Mais la réaction de Mutsuko à son commentaire désinvolte n’était pas ce à quoi il s’attendait. « Yu… tu es devenu si naturel face à la condescendance. C’est plutôt cool…, » ses yeux devinrent rosés, comme s’ils étaient très touchés.
« Hein ? Qu’est-ce que c’est censé vouloir dire ? » demanda-t-il. « Je n’essaie pas d’avoir l’air cool… »
« Ah ! Tuer un dieu ne te donne-t-il pas des avantages ? » demanda-t-elle, changeant rapidement de sujet. « Cela a-t-il éveillé de nouvelles capacités en toi ? Vas-y, viens avec moi ! Peux-tu utiliser le pouvoir du dieu que tu as tué ? »
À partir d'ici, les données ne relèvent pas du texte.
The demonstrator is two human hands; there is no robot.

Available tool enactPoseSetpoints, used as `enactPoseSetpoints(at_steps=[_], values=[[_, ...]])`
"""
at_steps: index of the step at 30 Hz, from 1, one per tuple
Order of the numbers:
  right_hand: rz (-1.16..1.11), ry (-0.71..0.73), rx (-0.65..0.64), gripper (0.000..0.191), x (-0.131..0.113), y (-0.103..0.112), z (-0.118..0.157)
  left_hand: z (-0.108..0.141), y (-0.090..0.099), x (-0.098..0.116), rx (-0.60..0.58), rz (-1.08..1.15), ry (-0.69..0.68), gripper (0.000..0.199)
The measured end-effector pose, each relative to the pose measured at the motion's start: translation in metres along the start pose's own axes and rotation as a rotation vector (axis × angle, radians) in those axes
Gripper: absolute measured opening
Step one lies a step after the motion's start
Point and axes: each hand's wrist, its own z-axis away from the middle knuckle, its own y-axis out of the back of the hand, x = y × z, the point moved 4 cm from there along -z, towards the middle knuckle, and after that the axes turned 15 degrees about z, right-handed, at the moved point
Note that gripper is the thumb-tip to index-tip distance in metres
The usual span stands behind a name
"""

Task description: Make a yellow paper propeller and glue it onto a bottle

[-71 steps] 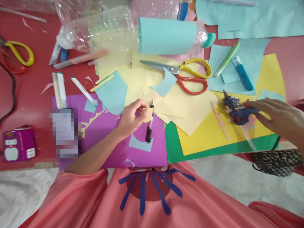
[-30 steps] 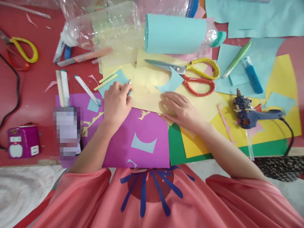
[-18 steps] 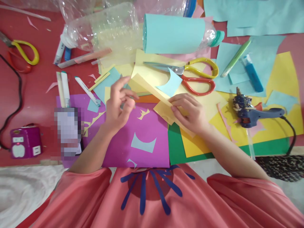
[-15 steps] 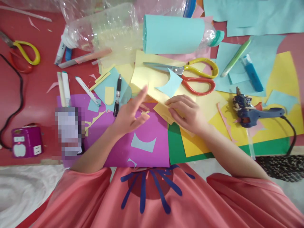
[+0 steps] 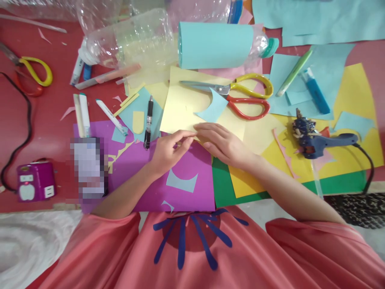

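Observation:
Both hands meet at the near edge of a pale yellow paper sheet [image 5: 180, 108]. My left hand [image 5: 173, 150] has its thumb and index finger pressed together at that edge; what lies between them is too small to name. My right hand [image 5: 224, 144] rests beside it, fingers close together and bent over the paper edge, hiding whatever is beneath. Just beyond them lie scissors [image 5: 249, 110] with yellow and red handles and a light blue paper scrap [image 5: 212, 106]. Purple paper [image 5: 195, 196] is under my left hand.
A blue-wrapped bottle [image 5: 215, 45] and clear bottles [image 5: 144, 38] lie at the back. A glue gun [image 5: 325, 142] with a cord is at right. At left are a pen [image 5: 148, 120], phone [image 5: 90, 166], markers [image 5: 111, 116] and purple box [image 5: 36, 180].
My left hand's raised index finger has come down toward the thumb. My right hand has moved left and now meets it. The small yellow piece near the right fingers is now hidden.

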Motion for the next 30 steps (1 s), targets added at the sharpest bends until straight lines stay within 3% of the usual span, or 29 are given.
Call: enactPoseSetpoints(at_steps=[4, 10, 13, 16, 24, 30], values=[[-0.016, -0.014, -0.078, 0.037, -0.002, -0.002, -0.008, 0.002, 0.002, -0.004, 0.091, 0.014, -0.068, 0.035], [-0.030, -0.025, -0.150, 0.048, 0.012, -0.005, -0.025, 0.003, 0.001, -0.004, 0.138, 0.014, -0.139, 0.018], [0.046, 0.013, -0.267, 0.055, 0.021, -0.011, -0.031, 0.002, 0.001, 0.001, 0.144, -0.018, -0.259, 0.011], [0.150, -0.059, -0.334, 0.063, 0.036, -0.013, -0.033, 0.002, 0.001, 0.006, 0.161, -0.051, -0.383, 0.008], [0.247, -0.138, -0.308, 0.061, 0.056, -0.006, -0.036, 0.004, 0.008, 0.013, 0.203, -0.016, -0.422, 0.009], [0.272, -0.151, -0.271, 0.060, 0.057, -0.006, -0.038, 0.005, 0.031, 0.022, 0.333, 0.108, -0.481, 0.012]])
« Bien sûr que non ! » déclara-t-il en s’écriant. « Et je ne veux pas d’autres pouvoirs bizarres que ceux que j’ai déjà ! » Rien que l’idée de l’éveil de pouvoirs plus malvenus en lui l’avait rendu légèrement malade.
Je ne vais pas subir de changements bizarres… n’est-ce pas ?
Tandis que Yuichi réfléchissait, Mutsuko posa une main sur sa tête et s’écrasa les cheveux.
« Hé, tu m’embarrasses…, » déclara Yuichi.
« Tu t’es bien débrouillé cette fois, Yu ! » proclama-t-elle. « Je vois que tu as appris de l’incident du vampire et que tu as utilisé ton plein pouvoir dès le départ ! Je te donne un 8 sur 10 ! »
Mutsuko continuait à ébouriffer ses cheveux avec une affection fraternelle. Yuichi devait se demander d’où venaient les deux points en moins, mais il n’était pas entièrement mécontent.